■ **Exercise objective**
Nothing but the lines below between the line holding "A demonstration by" and the line holding "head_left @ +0", inclusive, should appear in the answer, each set down exactly.

START Input material

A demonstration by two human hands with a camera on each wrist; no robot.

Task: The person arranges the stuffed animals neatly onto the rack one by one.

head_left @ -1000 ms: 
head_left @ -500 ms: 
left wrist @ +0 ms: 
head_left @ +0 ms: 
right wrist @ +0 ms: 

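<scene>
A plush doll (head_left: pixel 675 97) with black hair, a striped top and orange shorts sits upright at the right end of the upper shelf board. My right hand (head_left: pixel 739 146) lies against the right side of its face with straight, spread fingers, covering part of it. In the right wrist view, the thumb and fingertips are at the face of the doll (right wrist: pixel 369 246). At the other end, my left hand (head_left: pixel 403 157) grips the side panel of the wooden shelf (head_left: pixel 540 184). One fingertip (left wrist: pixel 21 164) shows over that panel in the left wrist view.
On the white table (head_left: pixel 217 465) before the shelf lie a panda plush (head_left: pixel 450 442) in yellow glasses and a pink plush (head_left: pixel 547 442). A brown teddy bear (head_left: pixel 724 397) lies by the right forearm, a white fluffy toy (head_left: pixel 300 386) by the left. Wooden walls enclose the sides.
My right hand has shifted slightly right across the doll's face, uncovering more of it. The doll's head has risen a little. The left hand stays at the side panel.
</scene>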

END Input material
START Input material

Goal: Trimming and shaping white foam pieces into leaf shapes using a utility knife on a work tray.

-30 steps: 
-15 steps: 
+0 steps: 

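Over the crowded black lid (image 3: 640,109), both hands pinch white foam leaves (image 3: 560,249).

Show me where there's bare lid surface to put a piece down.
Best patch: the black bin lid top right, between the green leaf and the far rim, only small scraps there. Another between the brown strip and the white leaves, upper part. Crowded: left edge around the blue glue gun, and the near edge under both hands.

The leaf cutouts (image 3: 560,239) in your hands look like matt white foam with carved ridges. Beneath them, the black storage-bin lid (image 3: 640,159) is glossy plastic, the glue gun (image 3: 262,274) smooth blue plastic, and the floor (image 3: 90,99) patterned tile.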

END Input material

■ **Completed exercise**
A demonstration by two human hands with a camera on each wrist; no robot.

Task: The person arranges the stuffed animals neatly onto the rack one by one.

head_left @ -1000 ms: 
head_left @ -500 ms: 
left wrist @ +0 ms: 
head_left @ +0 ms: 

The exercise requires nothing more.